Across the occupied West Bank, another kind of violence has persisted — slow, deliberate, and relentless. Israeli settlers, emboldened and often protected by soldiers, have continued their campaign of intimidation and displacement. On Saturday, settlers attacked a group of Palestinian villagers, activists, and journalists harvesting olives in Beita, south of Nablus — one of many such assaults during this year’s harvest season.
Witnesses described the chaos: masked settlers descending from the hills, hurling huge rocks and wielding clubs. Israeli activist Jonathan Pollak, who was helping Palestinians with their harvest, said more than a dozen people were injured — among them a 70-year-old man whose cheekbone and jaw were broken, and a journalist beaten nearly unconscious.
The Palestinian Journalists Syndicate condemned the attack as a “war crime aimed at killing them”. Reuters confirmed that two of its own staff — a journalist and her security adviser — were among the injured.
The violence is part of a pattern. The United Nations says at least 126 settler attacks have been recorded since September across 70 Palestinian towns and villages, leaving more than 4,000 olive trees vandalised or uprooted — erasing not just livelihoods, but symbols of endurance and identity.

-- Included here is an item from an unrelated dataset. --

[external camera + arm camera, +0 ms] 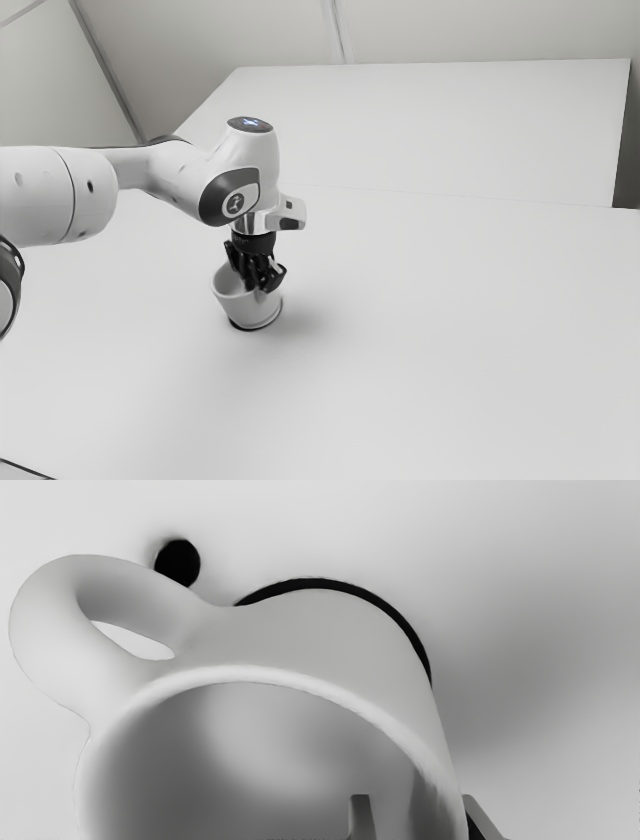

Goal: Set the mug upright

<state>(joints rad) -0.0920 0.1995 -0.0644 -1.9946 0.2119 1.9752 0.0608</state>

Elsewhere in the West Bank, settlers launched fresh assaults on the village of Raba, southeast of Jenin, accompanied by Israeli troops. The army intensified its own raids, injuring one man in the Far’a refugee camp, arresting a 13-year-old boy in Yabad after beating him in the street, and shooting another man near the separation wall north of East Jerusalem.
As night fell on the village of Salem, east of Nablus, Israeli forces fired tear gas at worshippers gathered for evening prayers at the Izz al-Din al-Qassam Mosque. Dozens choked and collapsed, their cries rising into the smoke-filled air — a haunting echo in a land where even prayer offers no refuge.